— WHAT YOU SHOULD DO —
Each line of the data below should be repeated exactly.

[DATA EXTRACT Boundary: Start]

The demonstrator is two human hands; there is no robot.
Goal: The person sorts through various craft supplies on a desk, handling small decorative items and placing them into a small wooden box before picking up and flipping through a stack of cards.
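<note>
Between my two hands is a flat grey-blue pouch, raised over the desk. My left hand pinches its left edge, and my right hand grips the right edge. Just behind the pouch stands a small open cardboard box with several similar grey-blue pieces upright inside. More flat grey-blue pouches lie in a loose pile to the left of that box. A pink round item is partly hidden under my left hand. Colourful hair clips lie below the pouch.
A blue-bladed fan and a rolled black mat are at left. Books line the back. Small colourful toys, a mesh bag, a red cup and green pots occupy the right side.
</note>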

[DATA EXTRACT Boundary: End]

— COMPLETED TASK —
The demonstrator is two human hands; there is no robot.
Goal: The person sorts through various craft supplies on a desk, handling small decorative items and placing them into a small wooden box before picking up and flipping through a stack of cards.
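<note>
Between my two hands is a flat grey-blue pouch, raised over the desk. My left hand pinches its left edge, and my right hand grips the right edge. Just behind the pouch stands a small open cardboard box with several similar grey-blue pieces upright inside. More flat grey-blue pouches lie in a loose pile to the left of that box. A pink round item is partly hidden under my left hand. Colourful hair clips lie below the pouch.
A blue-bladed fan and a rolled black mat are at left. Books line the back. Small colourful toys, a mesh bag, a red cup and green pots occupy the right side.
</note>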

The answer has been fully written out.